Filter the records below and copy every line containing the word "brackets".

(Stored items)
# # #
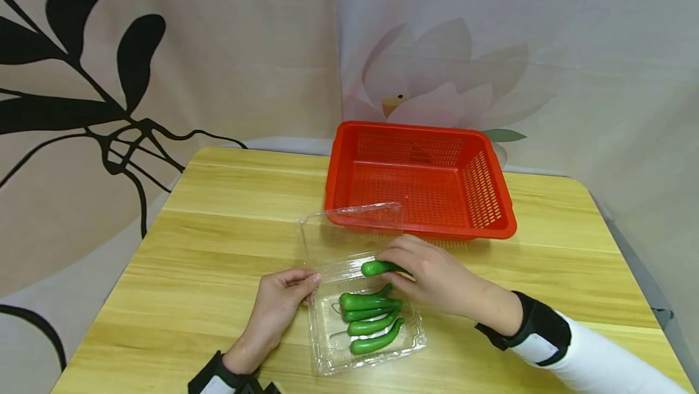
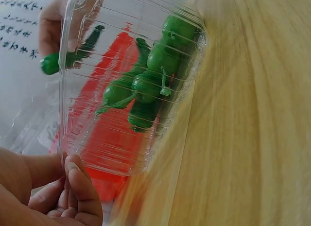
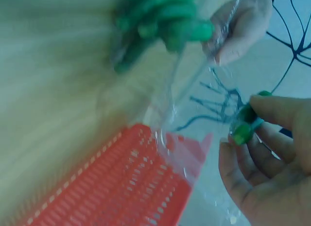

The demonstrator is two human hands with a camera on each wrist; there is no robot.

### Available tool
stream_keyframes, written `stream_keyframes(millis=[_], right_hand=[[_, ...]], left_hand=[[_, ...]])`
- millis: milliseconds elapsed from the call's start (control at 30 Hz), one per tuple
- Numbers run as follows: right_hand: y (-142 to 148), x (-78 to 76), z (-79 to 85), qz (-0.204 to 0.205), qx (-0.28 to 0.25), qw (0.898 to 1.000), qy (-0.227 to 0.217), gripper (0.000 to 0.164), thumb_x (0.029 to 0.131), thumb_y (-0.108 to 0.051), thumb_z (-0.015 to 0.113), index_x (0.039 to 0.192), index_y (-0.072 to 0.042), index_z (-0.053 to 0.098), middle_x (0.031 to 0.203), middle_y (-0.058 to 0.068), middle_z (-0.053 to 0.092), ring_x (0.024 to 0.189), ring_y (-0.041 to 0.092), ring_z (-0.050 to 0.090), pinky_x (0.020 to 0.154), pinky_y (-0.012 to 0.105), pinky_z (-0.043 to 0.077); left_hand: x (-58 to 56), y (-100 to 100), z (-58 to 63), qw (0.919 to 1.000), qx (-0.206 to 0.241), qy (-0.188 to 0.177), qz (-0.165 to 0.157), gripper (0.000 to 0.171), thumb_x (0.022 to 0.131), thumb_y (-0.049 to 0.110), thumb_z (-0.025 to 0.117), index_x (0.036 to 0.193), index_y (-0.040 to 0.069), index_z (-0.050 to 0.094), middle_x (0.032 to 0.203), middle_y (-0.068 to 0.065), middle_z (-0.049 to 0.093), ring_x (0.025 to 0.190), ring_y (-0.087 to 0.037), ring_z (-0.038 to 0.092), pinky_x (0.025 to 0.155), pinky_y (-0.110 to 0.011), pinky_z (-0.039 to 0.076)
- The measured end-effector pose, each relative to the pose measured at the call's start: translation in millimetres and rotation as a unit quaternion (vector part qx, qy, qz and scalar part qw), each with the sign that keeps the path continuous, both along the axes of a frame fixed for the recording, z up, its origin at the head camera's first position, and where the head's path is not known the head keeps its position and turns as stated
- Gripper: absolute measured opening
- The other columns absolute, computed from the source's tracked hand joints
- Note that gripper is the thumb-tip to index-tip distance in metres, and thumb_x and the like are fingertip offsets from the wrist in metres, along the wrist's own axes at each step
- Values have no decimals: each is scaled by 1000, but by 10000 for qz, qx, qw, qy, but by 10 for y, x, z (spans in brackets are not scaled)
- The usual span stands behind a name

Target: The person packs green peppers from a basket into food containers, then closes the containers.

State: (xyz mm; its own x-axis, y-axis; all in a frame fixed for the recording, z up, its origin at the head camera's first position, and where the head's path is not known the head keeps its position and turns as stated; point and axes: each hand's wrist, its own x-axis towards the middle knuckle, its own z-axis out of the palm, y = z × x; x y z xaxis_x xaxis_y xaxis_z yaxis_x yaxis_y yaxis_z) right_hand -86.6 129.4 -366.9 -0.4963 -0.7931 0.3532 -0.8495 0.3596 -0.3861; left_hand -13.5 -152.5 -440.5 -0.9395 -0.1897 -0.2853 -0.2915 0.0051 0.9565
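A clear plastic clamshell box (image 1: 322, 345) lies open on the table with several green chili peppers (image 1: 371, 303) side by side in its base. Its lid (image 1: 349, 233) is folded back and overlaps the front of the red basket. My left hand (image 1: 278, 303) pinches the box's left rim between thumb and fingers, close up in the left wrist view. Above the hinge side, my right hand (image 1: 431, 272) holds one green chili pepper (image 1: 377, 268) between thumb and fingertips. That pepper also shows in the right wrist view, where the box's peppers are blurred.
A red perforated plastic basket (image 1: 420, 233) stands at the back of the wooden table (image 1: 218, 224), right behind the box. Patterned cloth (image 1: 262, 48) hangs behind the table.
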Motion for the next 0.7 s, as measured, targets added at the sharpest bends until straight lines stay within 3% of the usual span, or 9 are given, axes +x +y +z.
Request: stream_keyframes(millis=[300, 700], right_hand=[[-74, 185, -219, 586, 634, 9962, -105, 24, 91, -10, 83, 112, -10, 72, 107, -4, 69, 98, 8, 64, 87, 23, 56], [-167, 312, -371, 745, 1043, 9912, 330, 15, 87, -10, 84, 97, -12, 73, 91, -7, 66, 85, 6, 60, 77, 19, 53]], left_hand=[[1, 2, -15, 10000, 5, -11, 36, 22, 92, 7, 81, 108, -8, 77, 82, -14, 74, 63, -13, 62, 58, -24, 54], [3, 17, -31, 10000, -24, -21, 42, 20, 91, 5, 81, 106, -7, 77, 81, -13, 73, 62, -13, 62, 58, -24, 54]])
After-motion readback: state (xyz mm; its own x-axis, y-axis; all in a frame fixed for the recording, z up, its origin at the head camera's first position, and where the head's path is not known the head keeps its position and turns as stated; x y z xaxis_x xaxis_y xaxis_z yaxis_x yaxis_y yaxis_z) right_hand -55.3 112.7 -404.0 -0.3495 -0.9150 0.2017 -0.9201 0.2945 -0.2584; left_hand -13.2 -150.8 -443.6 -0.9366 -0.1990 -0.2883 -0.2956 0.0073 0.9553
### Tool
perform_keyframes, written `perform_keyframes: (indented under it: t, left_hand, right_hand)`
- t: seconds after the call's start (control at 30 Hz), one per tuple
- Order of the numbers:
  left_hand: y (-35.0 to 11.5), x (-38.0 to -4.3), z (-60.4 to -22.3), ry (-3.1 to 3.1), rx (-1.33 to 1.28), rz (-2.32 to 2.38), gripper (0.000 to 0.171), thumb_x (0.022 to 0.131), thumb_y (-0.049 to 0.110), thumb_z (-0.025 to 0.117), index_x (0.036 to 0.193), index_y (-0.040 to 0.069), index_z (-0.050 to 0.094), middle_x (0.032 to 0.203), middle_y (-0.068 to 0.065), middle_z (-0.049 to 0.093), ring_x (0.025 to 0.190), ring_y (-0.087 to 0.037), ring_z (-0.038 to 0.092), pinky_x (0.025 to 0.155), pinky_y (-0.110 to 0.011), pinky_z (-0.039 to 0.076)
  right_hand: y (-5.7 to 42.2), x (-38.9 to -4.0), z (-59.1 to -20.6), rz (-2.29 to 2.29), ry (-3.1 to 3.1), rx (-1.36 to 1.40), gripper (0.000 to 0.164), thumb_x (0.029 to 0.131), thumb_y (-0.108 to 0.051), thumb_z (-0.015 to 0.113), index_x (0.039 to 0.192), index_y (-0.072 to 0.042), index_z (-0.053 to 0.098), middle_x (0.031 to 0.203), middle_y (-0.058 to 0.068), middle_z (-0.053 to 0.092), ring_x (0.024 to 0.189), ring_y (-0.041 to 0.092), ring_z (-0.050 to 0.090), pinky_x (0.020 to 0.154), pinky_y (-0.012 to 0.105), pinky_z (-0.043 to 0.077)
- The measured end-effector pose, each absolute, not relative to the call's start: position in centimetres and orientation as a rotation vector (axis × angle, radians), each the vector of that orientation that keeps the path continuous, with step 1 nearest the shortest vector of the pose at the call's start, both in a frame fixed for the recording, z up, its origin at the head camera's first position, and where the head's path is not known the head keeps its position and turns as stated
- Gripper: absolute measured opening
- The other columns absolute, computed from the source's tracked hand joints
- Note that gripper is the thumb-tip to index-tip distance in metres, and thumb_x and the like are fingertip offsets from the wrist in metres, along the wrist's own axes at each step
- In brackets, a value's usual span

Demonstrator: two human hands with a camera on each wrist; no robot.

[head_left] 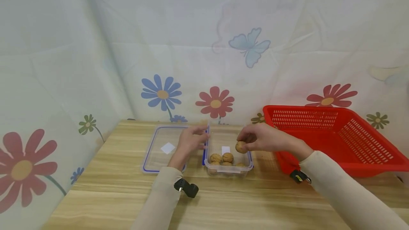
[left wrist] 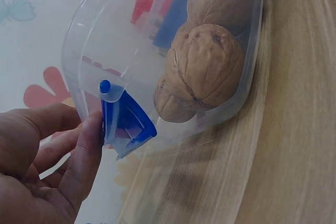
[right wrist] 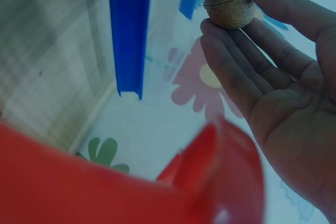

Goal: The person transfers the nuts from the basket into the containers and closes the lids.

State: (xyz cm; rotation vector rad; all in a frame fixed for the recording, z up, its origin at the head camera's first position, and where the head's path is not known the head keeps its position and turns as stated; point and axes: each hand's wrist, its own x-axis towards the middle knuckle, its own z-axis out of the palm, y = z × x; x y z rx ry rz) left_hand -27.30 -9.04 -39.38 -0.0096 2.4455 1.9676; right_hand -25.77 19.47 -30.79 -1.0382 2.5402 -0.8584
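A walnut (head_left: 241, 147) is pinched between the thumb and fingertips of my right hand (head_left: 260, 137), above the right side of a clear plastic box (head_left: 217, 137). The right wrist view shows the same walnut (right wrist: 228, 2) at the tips of long, nearly straight fingers. Several walnuts (left wrist: 207, 66) lie in the near part of the box, around a small white paper square (head_left: 225, 149). At the box's left side is my left hand (head_left: 191, 139), its fingers lightly bent. One fingertip touches the wall beside a blue latch (left wrist: 126, 116), which hangs down.
A clear lid with a blue seal (head_left: 153, 152) lies left of the box, bearing a white paper square (head_left: 167, 148). The large red basket (head_left: 306, 137) stands close on the right, beside my right forearm. A floral curtain (head_left: 191, 63) hangs behind the wooden table (head_left: 112, 187).
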Motion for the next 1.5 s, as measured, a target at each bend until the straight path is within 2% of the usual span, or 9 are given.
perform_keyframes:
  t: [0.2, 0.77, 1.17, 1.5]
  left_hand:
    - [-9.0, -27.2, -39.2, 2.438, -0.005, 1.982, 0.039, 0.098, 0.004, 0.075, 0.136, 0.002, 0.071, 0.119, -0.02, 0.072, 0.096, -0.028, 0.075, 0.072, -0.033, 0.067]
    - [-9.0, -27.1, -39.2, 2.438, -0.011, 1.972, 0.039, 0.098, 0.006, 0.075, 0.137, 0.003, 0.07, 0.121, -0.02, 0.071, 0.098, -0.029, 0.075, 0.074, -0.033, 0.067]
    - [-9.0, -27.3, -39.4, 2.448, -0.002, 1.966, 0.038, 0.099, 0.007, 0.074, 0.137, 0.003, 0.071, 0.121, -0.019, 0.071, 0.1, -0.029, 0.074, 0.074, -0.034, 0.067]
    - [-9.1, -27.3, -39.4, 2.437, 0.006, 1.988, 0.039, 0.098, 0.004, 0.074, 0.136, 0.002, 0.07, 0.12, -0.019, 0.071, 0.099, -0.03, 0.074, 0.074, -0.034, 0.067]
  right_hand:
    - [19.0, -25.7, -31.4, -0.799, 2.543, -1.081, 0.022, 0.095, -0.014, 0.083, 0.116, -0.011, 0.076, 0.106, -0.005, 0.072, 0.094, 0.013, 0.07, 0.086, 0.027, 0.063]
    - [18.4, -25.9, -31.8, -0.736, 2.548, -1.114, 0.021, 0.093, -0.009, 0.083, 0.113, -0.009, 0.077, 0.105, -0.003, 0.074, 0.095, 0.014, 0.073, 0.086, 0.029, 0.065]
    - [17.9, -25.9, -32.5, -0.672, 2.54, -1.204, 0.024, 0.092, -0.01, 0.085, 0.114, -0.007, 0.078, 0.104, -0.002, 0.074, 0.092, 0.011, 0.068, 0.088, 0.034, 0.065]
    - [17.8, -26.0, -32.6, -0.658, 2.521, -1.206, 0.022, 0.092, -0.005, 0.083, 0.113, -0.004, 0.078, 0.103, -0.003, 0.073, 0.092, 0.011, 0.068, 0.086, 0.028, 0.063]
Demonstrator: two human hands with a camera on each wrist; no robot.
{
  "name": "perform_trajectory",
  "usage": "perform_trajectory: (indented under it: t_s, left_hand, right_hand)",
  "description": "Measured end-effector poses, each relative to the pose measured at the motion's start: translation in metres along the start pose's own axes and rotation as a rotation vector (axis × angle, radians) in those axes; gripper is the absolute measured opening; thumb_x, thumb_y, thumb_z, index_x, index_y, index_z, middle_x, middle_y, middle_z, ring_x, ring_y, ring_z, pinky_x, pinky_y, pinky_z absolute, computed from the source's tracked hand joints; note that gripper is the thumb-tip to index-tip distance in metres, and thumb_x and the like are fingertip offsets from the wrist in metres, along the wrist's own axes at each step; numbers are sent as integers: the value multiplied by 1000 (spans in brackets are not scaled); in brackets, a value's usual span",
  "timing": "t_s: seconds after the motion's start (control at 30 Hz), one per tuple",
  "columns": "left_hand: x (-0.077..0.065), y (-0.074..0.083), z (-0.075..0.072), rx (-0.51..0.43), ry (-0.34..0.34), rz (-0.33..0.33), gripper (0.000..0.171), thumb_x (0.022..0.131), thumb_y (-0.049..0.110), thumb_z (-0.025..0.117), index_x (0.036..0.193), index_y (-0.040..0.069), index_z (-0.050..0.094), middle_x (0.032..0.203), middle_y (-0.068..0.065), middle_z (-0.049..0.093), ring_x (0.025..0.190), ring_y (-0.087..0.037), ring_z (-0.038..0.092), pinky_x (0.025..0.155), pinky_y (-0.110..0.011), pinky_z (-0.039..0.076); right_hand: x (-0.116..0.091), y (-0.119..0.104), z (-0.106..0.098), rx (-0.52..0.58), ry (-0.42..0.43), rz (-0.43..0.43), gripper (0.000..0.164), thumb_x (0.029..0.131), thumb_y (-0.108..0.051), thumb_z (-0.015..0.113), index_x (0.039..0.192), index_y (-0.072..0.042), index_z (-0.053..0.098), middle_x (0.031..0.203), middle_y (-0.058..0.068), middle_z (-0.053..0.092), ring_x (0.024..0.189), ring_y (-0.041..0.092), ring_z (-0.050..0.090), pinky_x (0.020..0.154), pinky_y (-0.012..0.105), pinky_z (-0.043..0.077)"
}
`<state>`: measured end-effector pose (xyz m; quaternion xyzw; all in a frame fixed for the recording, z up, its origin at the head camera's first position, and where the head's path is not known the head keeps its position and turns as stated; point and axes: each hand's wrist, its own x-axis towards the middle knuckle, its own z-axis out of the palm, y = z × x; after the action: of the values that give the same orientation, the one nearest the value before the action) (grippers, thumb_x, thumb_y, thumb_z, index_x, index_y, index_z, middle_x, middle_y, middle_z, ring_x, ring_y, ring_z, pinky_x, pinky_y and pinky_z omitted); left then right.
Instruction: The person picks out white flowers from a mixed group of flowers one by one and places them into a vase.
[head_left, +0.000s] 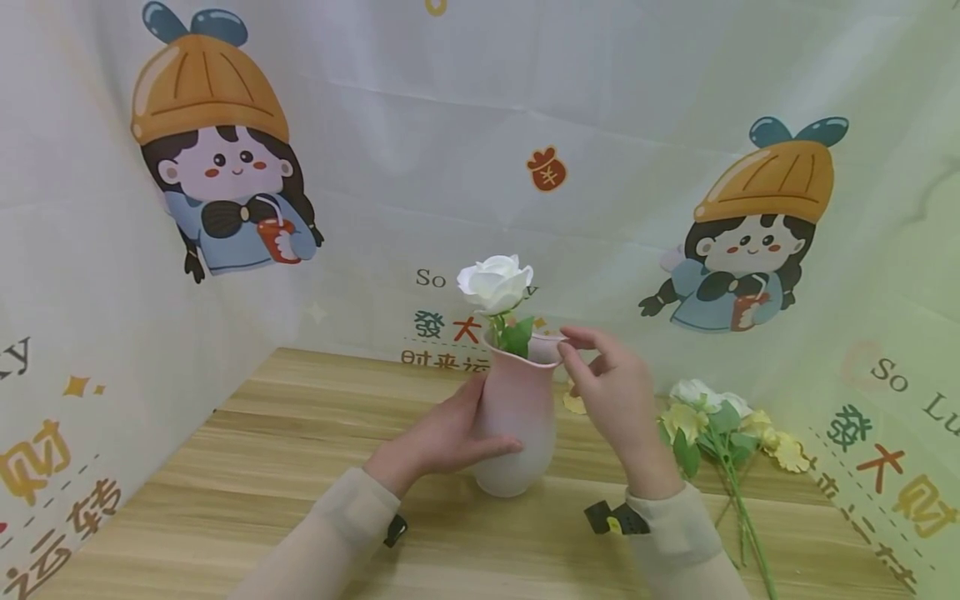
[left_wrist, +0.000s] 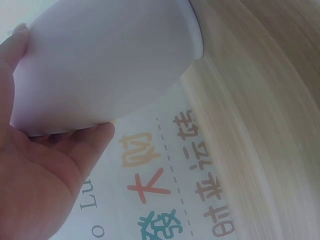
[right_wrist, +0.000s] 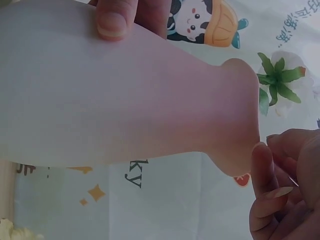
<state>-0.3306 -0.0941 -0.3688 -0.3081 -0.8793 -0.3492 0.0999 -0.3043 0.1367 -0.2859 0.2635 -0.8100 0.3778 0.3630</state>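
A pink-to-white vase (head_left: 516, 408) with a flared, wavy rim stands on the wooden table. One white artificial rose (head_left: 497, 283) with green leaves rises from its mouth, its lower stem hidden inside. My left hand (head_left: 450, 429) holds the vase's body from the left, thumb across the front and fingers behind. In the left wrist view, that hand (left_wrist: 45, 175) curves against the pale wall of the vase. At the rim's right side, my right hand (head_left: 615, 387) pinches the lip between thumb and forefinger. The right wrist view shows those fingertips (right_wrist: 262, 155) at the rim.
Several white and yellow artificial flowers (head_left: 708, 417) with long green stems (head_left: 742, 517) lie on the table at the right. A printed cloth (head_left: 420, 167) with cartoon figures hangs behind and along both sides. The wooden tabletop (head_left: 247, 467) spreads out to the left.
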Motion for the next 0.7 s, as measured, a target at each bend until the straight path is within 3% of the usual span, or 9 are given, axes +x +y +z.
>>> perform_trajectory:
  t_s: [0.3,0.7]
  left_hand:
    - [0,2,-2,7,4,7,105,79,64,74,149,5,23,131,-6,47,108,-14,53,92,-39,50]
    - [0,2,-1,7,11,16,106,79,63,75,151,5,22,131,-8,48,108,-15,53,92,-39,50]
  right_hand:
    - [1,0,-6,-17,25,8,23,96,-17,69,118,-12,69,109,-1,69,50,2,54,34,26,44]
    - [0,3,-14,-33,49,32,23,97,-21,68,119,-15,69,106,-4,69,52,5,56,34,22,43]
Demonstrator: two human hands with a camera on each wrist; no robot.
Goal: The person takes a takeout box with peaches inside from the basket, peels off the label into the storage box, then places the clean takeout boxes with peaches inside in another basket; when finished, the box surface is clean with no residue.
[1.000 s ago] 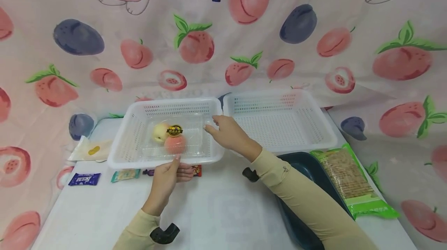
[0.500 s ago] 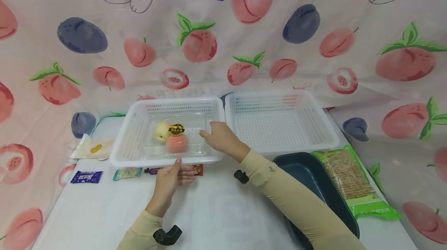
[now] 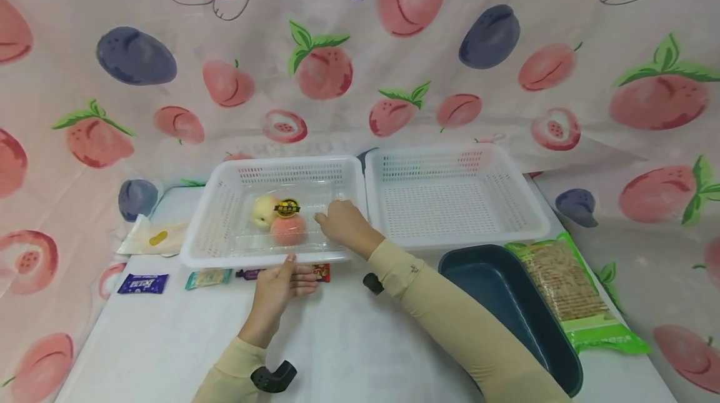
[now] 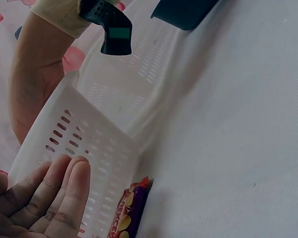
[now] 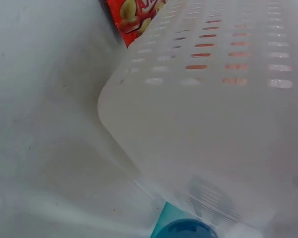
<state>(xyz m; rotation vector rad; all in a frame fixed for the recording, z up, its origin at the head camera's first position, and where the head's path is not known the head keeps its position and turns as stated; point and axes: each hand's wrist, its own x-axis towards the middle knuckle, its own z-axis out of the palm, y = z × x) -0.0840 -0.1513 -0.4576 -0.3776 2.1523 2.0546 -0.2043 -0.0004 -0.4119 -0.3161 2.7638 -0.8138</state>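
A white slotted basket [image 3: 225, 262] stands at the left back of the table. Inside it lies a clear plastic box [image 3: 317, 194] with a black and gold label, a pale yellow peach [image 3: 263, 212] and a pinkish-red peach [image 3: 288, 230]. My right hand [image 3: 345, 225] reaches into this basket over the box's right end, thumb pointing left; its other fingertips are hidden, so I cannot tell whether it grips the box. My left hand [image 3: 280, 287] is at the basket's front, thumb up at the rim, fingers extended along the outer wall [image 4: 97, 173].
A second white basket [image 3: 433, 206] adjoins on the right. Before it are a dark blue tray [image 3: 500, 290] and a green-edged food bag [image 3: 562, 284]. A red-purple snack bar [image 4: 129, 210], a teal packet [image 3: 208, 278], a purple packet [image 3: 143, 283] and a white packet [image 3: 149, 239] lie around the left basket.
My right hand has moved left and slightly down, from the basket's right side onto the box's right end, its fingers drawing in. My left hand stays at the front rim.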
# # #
» **EXERCISE RESULT**:
- Values have no decimals: each is scaled by 1000, but by 10000 for qz, qx, qw, qy, but by 10 for y, x, z (spans in brackets are not scaled)
- In brackets, a value's usual span
  "description": "Measured end-effector poses, each relative to the pose measured at the motion's start: translation in metres along the start pose's own axes and rotation as a rotation vector (axis × angle, radians) in those axes; gripper is the absolute measured opening; thumb_x, thumb_y, thumb_z, index_x, index_y, index_z, middle_x, middle_y, middle_z, ring_x, ring_y, ring_z, pinky_x, pinky_y, pinky_z absolute, computed from the source's tracked hand joints; note that gripper is the thumb-tip to index-tip distance in metres, and thumb_x and the like are fingertip offsets from the wrist in metres, along the wrist's own axes at each step; numbers are sent as integers: the value multiplied by 1000 (spans in brackets are not scaled); in brackets, a value's usual span",

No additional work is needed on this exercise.